According to the Newsroom, unlike taxi services, which require drivers to spend “$3,500/month – over $40,000/year – just to lease their taxi,” Uber allows drivers to use their own cars. As a result of Uber’s presence in the market, larger municipalities are losing out on major revenue generated by the sale of medallions- traditional yellow painted cabs regulated by the Taxi and Limousine Commission. In some cities Uber is failing to pay taxes or obtain required licenses.

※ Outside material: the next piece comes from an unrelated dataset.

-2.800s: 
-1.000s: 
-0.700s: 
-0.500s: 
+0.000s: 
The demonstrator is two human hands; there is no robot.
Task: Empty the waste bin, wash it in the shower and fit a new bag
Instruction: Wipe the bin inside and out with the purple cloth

New England State Officials Universally Agree: Uber is illegal

    • Massachusetts: In Massachusetts, each municipality is responsible for creating laws and regulating vehicles for hire. Boston requires taxi drivers to obtain special licenses and plates to operate taxi or livery services. These are obtained through background checks and vehicle inspections. In a recent article, the Boston Globe stated that “companies like Uber and Lyft still operate in a legal gray area because their drivers have not been licensed locally as taxi or livery drivers.” Driving without such licenses mandates a $500 fine. This gray area is creating controversies with lawmakers on how to regulate the company.
    • Rhode Island: The Auto Blog recently posted an article about Uber’s presence in Rhode Island.“The Providence Journal reports that Terrence Mercer, associate administrator at the Division of Public Utilities and Carriers and a critic of the ride-hailing companies, said neither Uber nor Lyft has registered to file sales tax. That was confirmed last week by Tax Administrator David M. Sullivan.”
    • Vermont: Under current law in Burlington, Vermont, Uber vehicles are considered “vehicles for hire” and should be regulated under the same city ordinances that taxis are. However, Burlington Free Press reported that City Attorney Eileen Blackwood  wrote a letter to an Uber representative bringing to their attention that, “Neither Uber nor the individual drivers have sought licenses from the city, and therefore, as the ordinance is currently written, Uber and its drivers are operating vehicles for hire without a license in violation of the law.”
    • Connecticut: Connecticut has decided to keep Uber in the state, says a recent article from the Connecticut Mirror. Bill Scalzi, the owner of Metro Taxi in Connecticut, is trying to get the state of Connecticut to recognize that “there is an unprecedented corporate law-breaking.” Metro Taxi, as well as all other Connecticut cab companies, must abide by 100 year old regulations that dictate who they can hire, how many cabs they can have on the road, where those cabs can drive, and how much they can charge. Uber does not comply with any of these requirements. Additionally, it takes Scalzi “more than seven months to obtain permission to add a cab to his fleet” while some Uber drivers
      can get approval from Uber in under a week according to the Connecticut Mirror.
  • Maine: Maine Business announced that Uber’s presence is expanding in the state. When Uber arrived in Portland last year, city legislators were quick to draft new regulations in response to the company’s presence. Now in addition to Portland, Uber will be available in Bar Harbor, Orchard Beach, Ogunquit, and Kennebunk. It is likely that these city legislators will follow suit and create new regulations as well.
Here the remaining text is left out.